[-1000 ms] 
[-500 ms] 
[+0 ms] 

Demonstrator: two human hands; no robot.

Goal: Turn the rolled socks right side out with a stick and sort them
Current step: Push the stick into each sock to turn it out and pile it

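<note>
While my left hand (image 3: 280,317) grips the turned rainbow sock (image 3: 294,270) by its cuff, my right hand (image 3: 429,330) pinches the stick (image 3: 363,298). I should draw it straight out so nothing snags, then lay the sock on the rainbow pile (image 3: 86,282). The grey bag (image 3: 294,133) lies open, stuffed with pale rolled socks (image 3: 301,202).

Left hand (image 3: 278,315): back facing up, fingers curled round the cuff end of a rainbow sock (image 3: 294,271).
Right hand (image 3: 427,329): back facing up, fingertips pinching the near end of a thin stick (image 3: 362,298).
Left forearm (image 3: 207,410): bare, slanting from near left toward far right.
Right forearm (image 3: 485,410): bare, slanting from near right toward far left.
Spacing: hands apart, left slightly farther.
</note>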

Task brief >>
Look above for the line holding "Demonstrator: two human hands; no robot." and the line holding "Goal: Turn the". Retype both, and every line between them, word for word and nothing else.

Answer space >>
Demonstrator: two human hands; no robot.

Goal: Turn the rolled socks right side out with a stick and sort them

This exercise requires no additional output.